"il biglietto"
Intorno alla stazione principale di una
grande
città, si dava appuntamento, ogni giorno e ogni notte, una folla di relitti
umani: barboni, ladruncoli, “sbandati” e giovani drogati. Di tutti i tipi e di
tutti i colori. Si vedeva bene che erano infelici e disperati. Barbe lunghe,
occhi sudici, mani tremanti,
stracci, sporcizia.
Più che di soldi, avevano
tutti bisogno
di un
po'
di consolazione e di coraggio per vivere; ma queste cose oggi non le sa dare
quasi più nessuno.
Colpiva,
tra tutti, un giovane, sporco
e con i capelli lunghi e trascurati, che si aggirava in mezzo agli altri poveri
“naufraghi della città” come se avesse una sua personale zattera di salvezza.
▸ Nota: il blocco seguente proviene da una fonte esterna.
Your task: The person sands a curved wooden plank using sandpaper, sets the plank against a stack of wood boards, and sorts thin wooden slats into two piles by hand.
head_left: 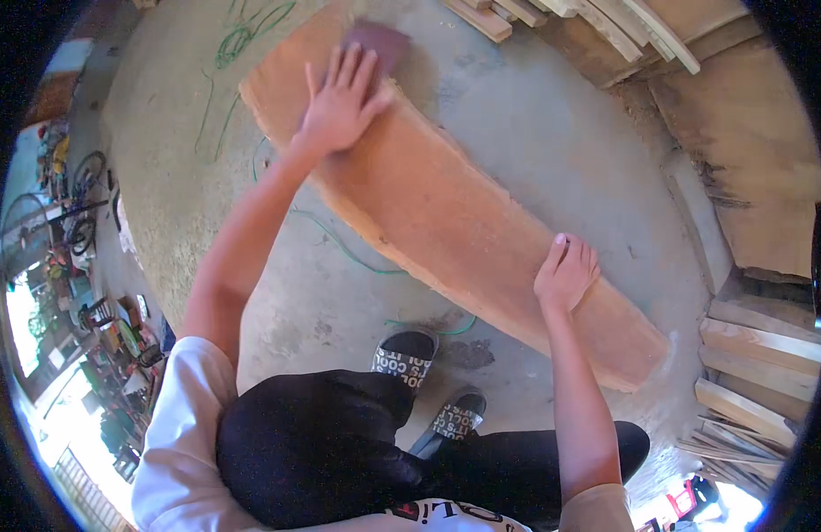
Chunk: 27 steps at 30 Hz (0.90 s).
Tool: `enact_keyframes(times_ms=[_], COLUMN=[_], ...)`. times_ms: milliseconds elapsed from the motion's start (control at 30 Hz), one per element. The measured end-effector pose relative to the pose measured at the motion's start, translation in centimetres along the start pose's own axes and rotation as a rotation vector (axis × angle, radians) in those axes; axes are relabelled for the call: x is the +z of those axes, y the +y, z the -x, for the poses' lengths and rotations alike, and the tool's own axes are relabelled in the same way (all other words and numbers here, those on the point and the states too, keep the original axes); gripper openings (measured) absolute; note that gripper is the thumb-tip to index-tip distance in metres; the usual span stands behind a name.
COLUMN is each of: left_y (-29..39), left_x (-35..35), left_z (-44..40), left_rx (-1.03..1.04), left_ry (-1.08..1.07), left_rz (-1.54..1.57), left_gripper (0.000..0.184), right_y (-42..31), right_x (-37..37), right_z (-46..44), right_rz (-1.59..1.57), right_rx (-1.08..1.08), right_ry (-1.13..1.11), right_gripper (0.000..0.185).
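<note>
A long wooden slab (428,199) with rough, wavy edges lies slantwise before me, from upper left to lower right. Near its far end, my left hand (339,102) presses down with fingers stretched over a dark reddish-brown sheet of sandpaper (384,44). The sheet sticks out past the fingertips and is blurred; its part beneath the palm is hidden. My right hand (567,273) rests on the nearer half of the slab, its fingers bent over the far edge.
Green cord (339,244) trails over the concrete floor (534,106) and coils at the top left. Wooden boards (756,346) are stacked at right, with more strips (641,35) at the top. My slippered feet (410,350) stand below the slab. Bicycles (86,204) are at far left.
</note>
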<state>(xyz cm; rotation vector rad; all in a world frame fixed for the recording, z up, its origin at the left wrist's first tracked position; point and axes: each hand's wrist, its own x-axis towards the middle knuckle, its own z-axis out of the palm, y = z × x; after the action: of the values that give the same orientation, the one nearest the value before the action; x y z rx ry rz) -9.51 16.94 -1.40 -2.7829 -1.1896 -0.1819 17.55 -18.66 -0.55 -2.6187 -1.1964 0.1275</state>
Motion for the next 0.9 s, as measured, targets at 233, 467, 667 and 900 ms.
enact_keyframes(times_ms=[233, 467, 667, 900], left_y=[-3.8, -2.2, -13.3, 2.2], left_x=[1.0, 1.7, 7.8, -2.1], left_z=[-1.9, -1.1, -3.7, 3.7], left_rx=[0.018, 0.086, -0.019, 0.304], left_ry=[-0.040, 0.088, 0.045, -0.168], left_rz=[-0.048, 0.137, -0.056, 0.161], left_gripper=[0.067, 0.060, 0.057, 0.057], right_y=[0.1, 0.3, 0.1, 0.2], right_x=[0.2, 0.6, 0.3, 0.3], right_z=[0.0, 0.0, 0.1, 0.0], right_rz=[0.009, -0.021, -0.001, 0.002], right_rx=[0.003, 0.005, -0.016, 0.005], right_ry=[-0.022, 0.009, 0.008, -0.042], right_gripper=[0.033, 0.031, 0.034, 0.035])
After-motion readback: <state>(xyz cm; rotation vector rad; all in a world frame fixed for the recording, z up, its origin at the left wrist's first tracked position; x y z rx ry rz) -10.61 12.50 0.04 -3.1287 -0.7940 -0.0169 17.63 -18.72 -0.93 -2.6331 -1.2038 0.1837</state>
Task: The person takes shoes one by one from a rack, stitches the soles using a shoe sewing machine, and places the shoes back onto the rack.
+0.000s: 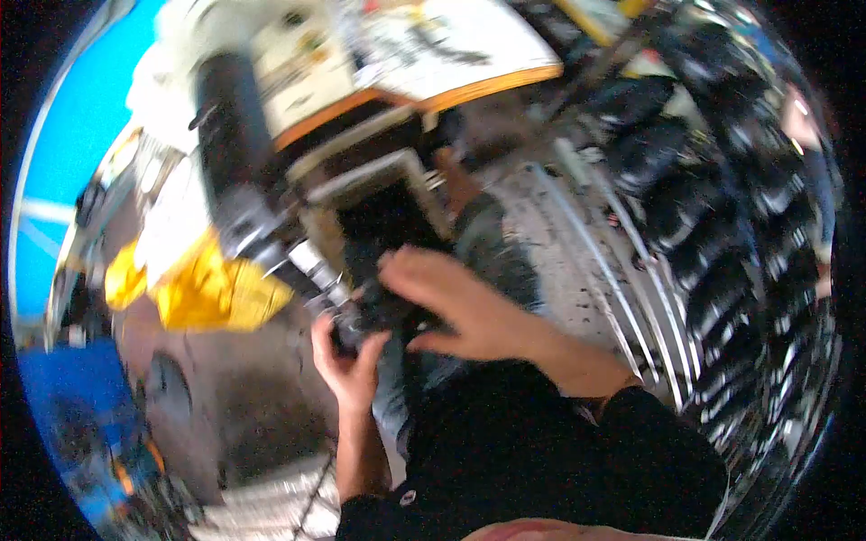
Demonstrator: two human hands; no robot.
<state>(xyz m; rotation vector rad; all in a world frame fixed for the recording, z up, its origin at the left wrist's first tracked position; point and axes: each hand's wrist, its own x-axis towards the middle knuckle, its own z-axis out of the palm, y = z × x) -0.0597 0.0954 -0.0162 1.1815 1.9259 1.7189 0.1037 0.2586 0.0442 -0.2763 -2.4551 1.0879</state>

Quando le cose gli sembravano proprio andare male, nei momenti di solitudine e
di
angoscia
più nera, il giovane estraeva dalla sua tasca un bigliettino unto e stropicciato
e lo leggeva. Poi lo ripiegava accuratamente e lo rimetteva in tasca. Qualche
volta lo baciava, se lo appoggiava al cuore o alla fronte. La lettura del
bigliettino faceva effetto subito. Il giovane sembrava riconfortato, raddrizzava
le spalle, riprendeva coraggio.
Che cosa c'era scritto su quel misterioso biglietto? Sei piccole parole
soltanto: «La porta piccola è sempre
aperta». Tutto
qui! Era un biglietto che gli aveva mandato suo padre. Significava che era stato
perdonato e in qualunque momento
avrebbe potuto
tornare a casa.
E
una notte lo fece. Trovò la porta piccola del giardino di casa aperta. Salì le
scale in silenzio e
si
infilò nel suo letto. Il mattino dopo, quando si svegliò, accanto
al letto,
c'era suo padre. In silenzio, si abbracciarono.